[PLUG-TALK] Web Site Date Recognition
Rich Shepard
rshepard at appl-ecosys.com
Sun Jan 4 20:33:00 UTC 2015
On Sun, 4 Jan 2015, Richard Powell wrote:
> I've had similar problems with a certain phone company (AT&T).
Interesting. My issues are with the financial industry, not the
telecommunications industry (except for Frontier changing my IP address
every hour on the half-hour from 7:30 pm to the following 6:30 am, every
day.
Some banks, and the one that harrassed me is particularly fond of doing
this, also have a history of not notifying credit bureaus to remove debts
cleared by bankrupcy courts; they continue to try to collect themselves or
sell the accounts to collection agencies. My banker told me she was abused
this way after her divorce.
> I opted instead to send letters directly to the reporting bureau's
> demanding they remove the incorrect information. The bureaus are supposed
> to remove the faulty information and then it falls upon the creditor to
> provide "proof" that you really do owe the money.

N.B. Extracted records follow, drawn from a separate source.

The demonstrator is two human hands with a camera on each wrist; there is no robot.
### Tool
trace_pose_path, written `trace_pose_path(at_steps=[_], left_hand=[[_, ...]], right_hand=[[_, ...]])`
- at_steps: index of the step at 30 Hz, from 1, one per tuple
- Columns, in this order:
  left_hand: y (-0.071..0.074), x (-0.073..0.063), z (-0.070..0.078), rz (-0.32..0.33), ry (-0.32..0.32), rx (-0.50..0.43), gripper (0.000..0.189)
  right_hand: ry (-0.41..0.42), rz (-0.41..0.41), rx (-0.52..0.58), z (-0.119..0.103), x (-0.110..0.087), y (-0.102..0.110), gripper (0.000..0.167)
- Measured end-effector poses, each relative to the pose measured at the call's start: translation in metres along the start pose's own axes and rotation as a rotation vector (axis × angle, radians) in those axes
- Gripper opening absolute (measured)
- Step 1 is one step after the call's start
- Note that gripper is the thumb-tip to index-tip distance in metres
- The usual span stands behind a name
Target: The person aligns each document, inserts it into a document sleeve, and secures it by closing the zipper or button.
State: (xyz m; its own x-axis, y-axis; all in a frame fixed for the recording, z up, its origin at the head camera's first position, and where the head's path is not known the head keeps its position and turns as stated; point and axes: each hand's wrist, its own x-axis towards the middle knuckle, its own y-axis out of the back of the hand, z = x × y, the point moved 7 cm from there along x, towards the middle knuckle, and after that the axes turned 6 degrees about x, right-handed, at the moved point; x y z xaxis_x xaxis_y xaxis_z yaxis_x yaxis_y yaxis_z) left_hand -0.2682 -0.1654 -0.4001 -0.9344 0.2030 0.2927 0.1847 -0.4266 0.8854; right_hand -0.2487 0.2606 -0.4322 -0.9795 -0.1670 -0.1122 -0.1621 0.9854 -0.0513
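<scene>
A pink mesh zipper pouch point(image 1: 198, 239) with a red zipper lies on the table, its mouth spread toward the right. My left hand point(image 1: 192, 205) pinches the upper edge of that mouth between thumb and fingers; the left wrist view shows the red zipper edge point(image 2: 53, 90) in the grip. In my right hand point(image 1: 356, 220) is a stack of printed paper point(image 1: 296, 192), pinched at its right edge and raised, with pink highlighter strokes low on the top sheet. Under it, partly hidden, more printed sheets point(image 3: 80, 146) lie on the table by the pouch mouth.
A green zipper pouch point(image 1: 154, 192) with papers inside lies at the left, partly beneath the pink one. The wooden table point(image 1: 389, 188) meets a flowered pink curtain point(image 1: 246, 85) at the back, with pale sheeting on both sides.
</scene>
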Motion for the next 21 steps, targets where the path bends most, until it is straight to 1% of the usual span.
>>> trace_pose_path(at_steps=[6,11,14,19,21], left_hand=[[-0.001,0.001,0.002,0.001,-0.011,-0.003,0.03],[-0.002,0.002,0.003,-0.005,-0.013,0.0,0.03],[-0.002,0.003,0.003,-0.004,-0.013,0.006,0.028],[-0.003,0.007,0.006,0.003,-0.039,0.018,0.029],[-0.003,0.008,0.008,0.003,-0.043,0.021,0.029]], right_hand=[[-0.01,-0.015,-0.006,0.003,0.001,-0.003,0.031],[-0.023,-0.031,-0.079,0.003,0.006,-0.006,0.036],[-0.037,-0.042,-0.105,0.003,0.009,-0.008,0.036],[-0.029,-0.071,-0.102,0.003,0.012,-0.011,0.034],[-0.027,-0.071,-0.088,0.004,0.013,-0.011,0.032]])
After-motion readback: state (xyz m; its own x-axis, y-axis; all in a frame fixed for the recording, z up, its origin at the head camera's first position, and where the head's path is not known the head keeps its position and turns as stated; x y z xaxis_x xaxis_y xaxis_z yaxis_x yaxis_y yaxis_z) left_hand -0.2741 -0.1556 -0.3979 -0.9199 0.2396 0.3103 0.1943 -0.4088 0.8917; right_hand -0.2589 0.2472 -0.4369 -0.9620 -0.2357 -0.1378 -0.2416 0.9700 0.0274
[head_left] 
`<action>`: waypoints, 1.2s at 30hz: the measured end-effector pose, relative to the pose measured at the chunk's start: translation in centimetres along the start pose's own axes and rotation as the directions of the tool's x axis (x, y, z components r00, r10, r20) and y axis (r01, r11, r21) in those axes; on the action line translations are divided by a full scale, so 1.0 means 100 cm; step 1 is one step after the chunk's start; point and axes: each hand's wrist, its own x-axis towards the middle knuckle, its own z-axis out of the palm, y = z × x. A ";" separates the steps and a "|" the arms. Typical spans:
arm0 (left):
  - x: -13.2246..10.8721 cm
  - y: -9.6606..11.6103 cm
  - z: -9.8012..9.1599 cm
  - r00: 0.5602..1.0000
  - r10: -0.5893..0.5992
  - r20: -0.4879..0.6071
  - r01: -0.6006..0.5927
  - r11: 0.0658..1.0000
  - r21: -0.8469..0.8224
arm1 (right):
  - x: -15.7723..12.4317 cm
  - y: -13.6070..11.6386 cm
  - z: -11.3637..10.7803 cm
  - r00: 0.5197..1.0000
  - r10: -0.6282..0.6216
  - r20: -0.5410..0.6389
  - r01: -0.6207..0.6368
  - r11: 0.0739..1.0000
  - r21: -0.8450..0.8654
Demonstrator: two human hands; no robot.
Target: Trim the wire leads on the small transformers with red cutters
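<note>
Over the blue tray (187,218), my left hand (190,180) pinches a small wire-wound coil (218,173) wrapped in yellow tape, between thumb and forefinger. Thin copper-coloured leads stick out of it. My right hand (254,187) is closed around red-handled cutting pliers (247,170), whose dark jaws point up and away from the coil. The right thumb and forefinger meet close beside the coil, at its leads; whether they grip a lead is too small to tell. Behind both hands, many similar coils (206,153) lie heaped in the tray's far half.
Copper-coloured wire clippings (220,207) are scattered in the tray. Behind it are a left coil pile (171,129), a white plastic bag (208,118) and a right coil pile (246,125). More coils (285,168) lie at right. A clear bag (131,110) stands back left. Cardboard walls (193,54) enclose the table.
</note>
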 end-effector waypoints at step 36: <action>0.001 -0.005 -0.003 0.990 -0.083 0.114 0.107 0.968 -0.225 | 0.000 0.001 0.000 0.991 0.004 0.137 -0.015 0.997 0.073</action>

My experiences are that the bureaus send the challenge to the creditor,
but do not remove it unless the creditor does not reply within 30 days.
FWIW, the federal Consumer Financial Protection Bureau only records the
complaint; they're too badly underfunded to actually provide consumer
financial protection.
> Over the course of eight years, I had to do this about three times. And
> each time, the incorrect data was removed within 30 to 60 days. Each time,
> it stayed removed until the account got sent to some other collection
> agency. The last time it happened, I just pointed out that it was older
> than 7 years and they removed it with a simple phone call.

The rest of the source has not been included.